Voilà, vous avez désormais une idée de l’ambiance pendant
les projections de « The Room ». Les petites cuillères en plastiques
fusaient, les bons mots aussi (bravo à celui qui a crié "C'est déjà demain ?"), même si les quatre mecs assis derrière moi
en faisaient un peu trop (c’était les mêmes que pour « Clash of the Ninjas » ou quoi ?!), commentant
tout, tout, TOUT, absolument TOUT, et discutant allègrement entre eux bien fort
en essayant (sans succès) de faire rire la salle (en même temps confondre les
termes « Marcadet » et « Marcassin » n’a pas aidé) en ne
restant jamais plus de trois secondes sans parler. Encore quelques-uns qui
n’ont pas compris le principe d’une séance participative, des vannes qui
claquent et fusent plutôt qu’un brouhaha continu. Mais bon, le film était trop
bon (façon de parler) pour que cela le gâche réellement. Les personnages qui
s’assoient n’importe où dans le cadre, par terre derrière un fauteuil plutôt
que sur le fauteuil, les mecs qui s’envoient leur ballon de foot sans que le
cadreur ne prenne pas la peine de tous les inclure dans le cadre….
Mais le summum, outre ce « Lisa, tu peux
nettoyer ? » après que Johnny et Mark se soient bastonnés et aient
mis un beau bordel dans l’appart, grand moment de machisme, ce sont les scènes
d’amour entre Lisa et Johnny ou entre Lisa et Mark (oui, elle a été traité de
tous les noms par le public la Lisa). Des scènes dignes d’un téléfilm érotique
des années 90 sur M6 avec chanson kitsch, fessier de Tommy Wiseau en action et
des petits « Oh oui » orgasmiques absolument magiques. En plus chaque
scène du genre dure quatre ou cinq minutes, plus qu’il n’en faut pour nous
éclater.
La cerise sur le gâteau, c’est que Tommy Wiseau et Greg
« Sestostérone » Sestero étaient présents pour introduire le film
puis en fin de séance pour répondre aux questions.
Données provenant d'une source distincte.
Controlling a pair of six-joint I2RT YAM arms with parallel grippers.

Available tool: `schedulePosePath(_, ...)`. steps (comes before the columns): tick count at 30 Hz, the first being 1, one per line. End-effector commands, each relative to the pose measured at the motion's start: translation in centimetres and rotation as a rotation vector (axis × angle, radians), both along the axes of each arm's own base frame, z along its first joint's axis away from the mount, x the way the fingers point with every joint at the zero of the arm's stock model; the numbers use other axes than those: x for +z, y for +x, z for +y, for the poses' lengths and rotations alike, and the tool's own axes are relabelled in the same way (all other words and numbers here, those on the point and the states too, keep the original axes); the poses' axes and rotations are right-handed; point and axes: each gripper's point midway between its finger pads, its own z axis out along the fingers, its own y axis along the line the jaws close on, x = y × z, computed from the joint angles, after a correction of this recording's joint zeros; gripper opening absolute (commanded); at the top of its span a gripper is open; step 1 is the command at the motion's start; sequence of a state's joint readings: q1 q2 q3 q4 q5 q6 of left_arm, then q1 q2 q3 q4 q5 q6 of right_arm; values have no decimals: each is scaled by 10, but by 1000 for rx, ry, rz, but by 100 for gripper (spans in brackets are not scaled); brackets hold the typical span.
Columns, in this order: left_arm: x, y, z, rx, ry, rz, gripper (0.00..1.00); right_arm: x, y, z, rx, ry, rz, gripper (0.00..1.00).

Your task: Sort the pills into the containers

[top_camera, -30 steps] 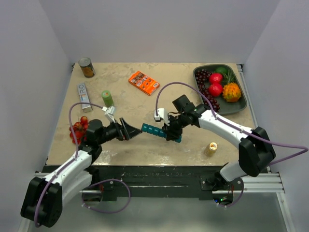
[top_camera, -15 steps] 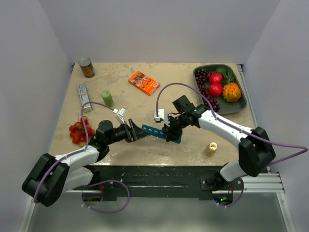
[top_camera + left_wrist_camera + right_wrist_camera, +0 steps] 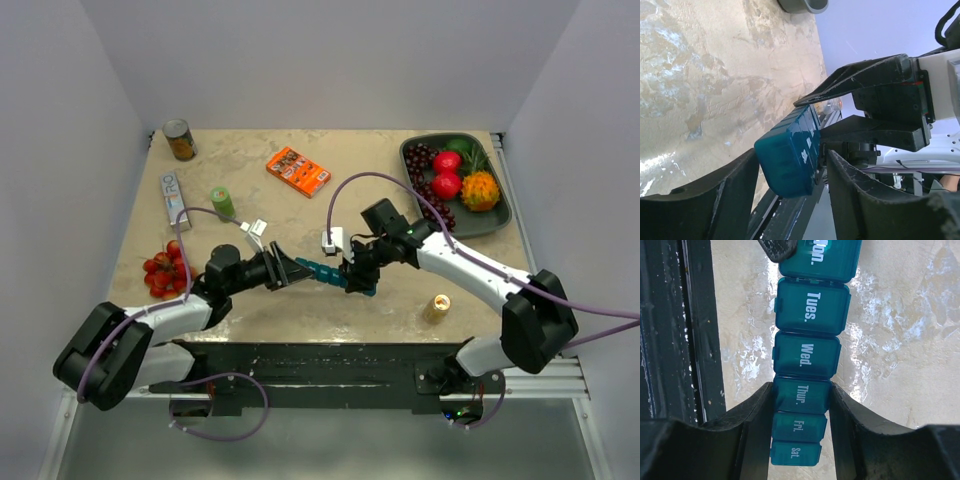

Réponses furtives et
laconiques, mais leur présence a prouvé une chose. Si Wiseau a pu à l’époque réaliser
son film au premier degré et espérer qu’il se fasse remarquer pour ses qualités
(hum…), sa présence a bien prouvé que
l’acteur/réalisateur/producteur/scénariste a compris qu’il avait plus à gagner
à accepter et embrasser le nanar dont il a accouché plutôt que s’en défendre.
Car quoi que l’on puisse en penser, il n’est pas donner à tout le monde de
réaliser une œuvre aussi sublimement grotesque que celle dont Tommy Wiseau est
le créateur. Il a manifestement appris à en jouer et à devenir cette rock star
du nanar, passant entre les rangs pour toper les spectateurs en transe derrière
ses lunettes noires et faisant la démonstration de son rire inimitable.
Je n’avais jamais vu « The Room », LE nanar des
années 2000. Je me doutais que c’était mauvais au point d’en être savoureux.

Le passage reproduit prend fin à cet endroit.